(What you will do): Copy exactly the stretch of data below from the line with "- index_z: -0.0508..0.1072" through the line with "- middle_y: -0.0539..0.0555", including both of those lines.

(Provided data):

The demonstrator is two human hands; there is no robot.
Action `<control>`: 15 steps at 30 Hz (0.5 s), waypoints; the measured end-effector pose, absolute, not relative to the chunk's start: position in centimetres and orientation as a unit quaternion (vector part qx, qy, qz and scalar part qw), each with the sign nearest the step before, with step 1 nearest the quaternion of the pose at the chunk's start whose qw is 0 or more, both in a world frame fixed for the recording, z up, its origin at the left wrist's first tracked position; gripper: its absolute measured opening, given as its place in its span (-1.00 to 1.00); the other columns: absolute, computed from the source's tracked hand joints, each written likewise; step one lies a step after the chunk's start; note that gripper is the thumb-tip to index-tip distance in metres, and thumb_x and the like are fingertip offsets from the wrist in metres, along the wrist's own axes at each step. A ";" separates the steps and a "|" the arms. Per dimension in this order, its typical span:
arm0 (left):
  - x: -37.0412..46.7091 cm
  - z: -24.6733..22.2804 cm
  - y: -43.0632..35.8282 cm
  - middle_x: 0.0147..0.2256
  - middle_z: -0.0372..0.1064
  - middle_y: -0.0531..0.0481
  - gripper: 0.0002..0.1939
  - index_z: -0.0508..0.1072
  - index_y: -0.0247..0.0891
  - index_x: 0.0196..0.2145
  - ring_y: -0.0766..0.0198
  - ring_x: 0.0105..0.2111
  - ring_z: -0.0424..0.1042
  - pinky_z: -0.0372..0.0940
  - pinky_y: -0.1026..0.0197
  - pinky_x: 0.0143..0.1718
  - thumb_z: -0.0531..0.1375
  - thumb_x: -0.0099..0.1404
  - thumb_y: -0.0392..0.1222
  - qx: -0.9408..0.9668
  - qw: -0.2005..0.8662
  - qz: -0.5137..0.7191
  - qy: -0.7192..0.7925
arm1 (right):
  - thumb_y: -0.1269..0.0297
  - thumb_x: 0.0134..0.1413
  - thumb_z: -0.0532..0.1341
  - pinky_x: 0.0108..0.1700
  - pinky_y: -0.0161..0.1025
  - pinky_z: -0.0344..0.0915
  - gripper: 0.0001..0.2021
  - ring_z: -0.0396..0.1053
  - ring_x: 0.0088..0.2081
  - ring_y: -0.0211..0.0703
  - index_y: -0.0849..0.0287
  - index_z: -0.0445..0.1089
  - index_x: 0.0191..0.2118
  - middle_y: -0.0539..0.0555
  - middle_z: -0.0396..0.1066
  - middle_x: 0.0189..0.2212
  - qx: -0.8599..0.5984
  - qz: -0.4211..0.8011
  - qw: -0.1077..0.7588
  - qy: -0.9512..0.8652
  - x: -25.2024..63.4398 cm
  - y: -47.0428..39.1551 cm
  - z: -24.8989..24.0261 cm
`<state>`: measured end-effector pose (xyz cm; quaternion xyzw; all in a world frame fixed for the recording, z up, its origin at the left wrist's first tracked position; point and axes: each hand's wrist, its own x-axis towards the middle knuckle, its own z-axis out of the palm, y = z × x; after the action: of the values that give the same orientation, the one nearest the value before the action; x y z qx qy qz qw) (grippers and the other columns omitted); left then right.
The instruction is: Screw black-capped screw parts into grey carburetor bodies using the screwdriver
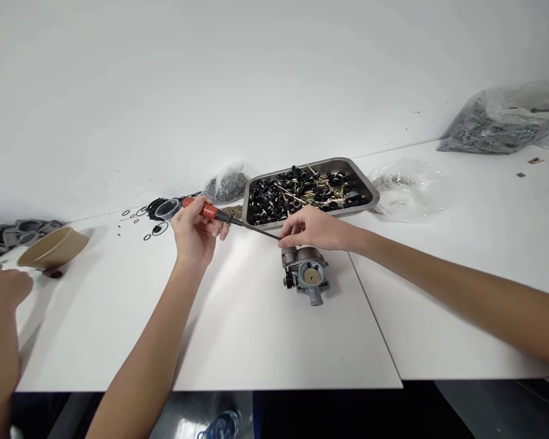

(Answer):
  - index_z: -0.0508..0.1072
  - index_y: -0.0247..0.0891
  - index_x: 0.0196..0.2145
  - ring_y: -0.0766..0.0198
  - ring_x: 0.0105..0.2111
  - ring_z: -0.0424..0.1042
  - pinky_z: -0.0372..0.0940
  - pinky_y: -0.1026..0.0197
  - pinky_x: 0.0143..0.1718
  - thumb_z: -0.0531..0.1375
  - thumb_x: -0.0099..0.1404
  - thumb_y: -0.0392..0.1222
  - qx: -0.9408..0.9668
  - qw: -0.2005..0.8662
  - qz: -0.5137..0.7191
  - qy: -0.7192..0.7925
arm1 (right):
  - thumb_y: -0.1269..0.0297
  - thumb_x: 0.0134..0.1413
  - thumb_z: -0.0532..0.1341
  - pinky_x: 0.0108..0.1700
  - pinky_y: -0.0161..0.1025
  - pinky_z: -0.0344..0.0915
  - gripper: 0.0001..0.2021
  - ring_z: -0.0396..0.1053
  - ring_x: 0.0088..0.2081
  - ring_y: -0.0211..0.0703
  - index_y: -0.0849..0.0287
  - index_z: -0.0445..0.1089
  - index_x: 0.0191..0.2118
  - middle_y: -0.0539..0.0555

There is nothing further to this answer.